Pour solde de tout compte

S'il est vrai, comme se plaisait à le répéter Hemingway, que ce qui fait l'écrivain, c'est la vie, il peut paraître tautologique d'ajouter que ce sont, aussi, les autres écrivains. Philippe Djian le démontre à la lettre dans ce court essai dont le titre résume le projet : s'acquitter de la dette qu'il a contractée, entre vingt et trente ans, auprès des grands noms de la littérature, avant de se lancer lui-même dans le rude labeur de l'écriture.

Mais très vite, on comprend que l'ardoise ne sera jamais effacée, que seule une infime partie de la dette peut être réglée, et de la façon la plus humble - on peut aussi dire "plate" - qui soit : une série de brefs textes d'hommage.

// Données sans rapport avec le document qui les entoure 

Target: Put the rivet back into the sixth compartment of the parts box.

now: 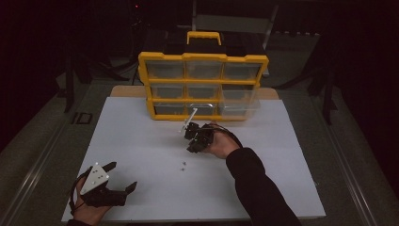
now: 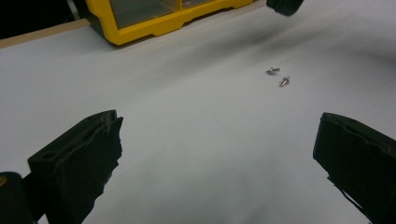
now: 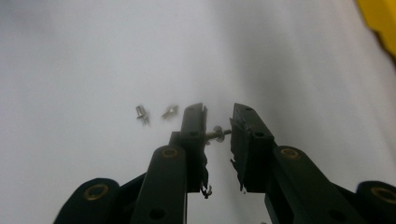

Est-ce parce qu'on sait Djian d'ordinaire peu prodigue de compliments ? Ces exercices d'admiration tournent quelque peu à vide : dix fois dix pages pour dire que Céline, Salinger, Henry Miller, Brautigan, Carver, Faulkner, Cendrars, Kerouac, Melville et Hemingway ont bouleversé sa vie et déterminé sa décision d'écrire, c'est ou trop ou pas assez. Lui-même le reconnaît ("Je n'apporte rien à la grandeur de Céline ou de Kerouac en ajoutant trois mots aux études qui leur ont été consacrées") et ses portraits s'achèvent fatalement sur le même constat : ces auteurs ont "la magie". Certes, à trop aller au fond des choses, on finit par s'y embourber, mais la navigation de surface est tout aussi frustrante...

En fin de compte, c'est moins la valeur de ces écrivains (entérinée par une reconnaissance mondiale à laquelle échappe encore, peut-être, Raymond Carver) qui importe ici que la façon dont ils ont croisé un jour le chemin de Philippe Djian et l'ont jalonné de bornes, de panneaux indicateurs, mais aussi de dos-d'âne, d'impasses et de points de non-retour. C'est dans le récit de ces rencontres qu'Ardoise touche et convainc. Dans le parallèle entre la lecture de Mort à crédit et le coup de foudre pour une jeune Italienne, dans la découverte de Kerouac et le pèlerinage sur la route d'un Djian "un peu trop groupie", ou encore dans le mépris de soi éprouvé en refermant les deux mille pages de La Crucifixion en rose : "Je faisais le malin depuis des années avec mes carnets et mes notes, mais je n'avais pas été fichu de m'y mettre sérieusement, j'étais paresseux et lâche, tout juste bon à repousser l'heure de vérité à plus tard. Ma médiocrité devenait tout à coup insupportable."

On l'aura compris : ces textes imparfaits dessinent, malgré tout, une éthique de l'écriture et de la vie, en même temps qu'ils ébauchent une sorte d'autobiographie par les livres. Et confirment que rien ne parle mieux de nous que ce(ux) que nous aimons.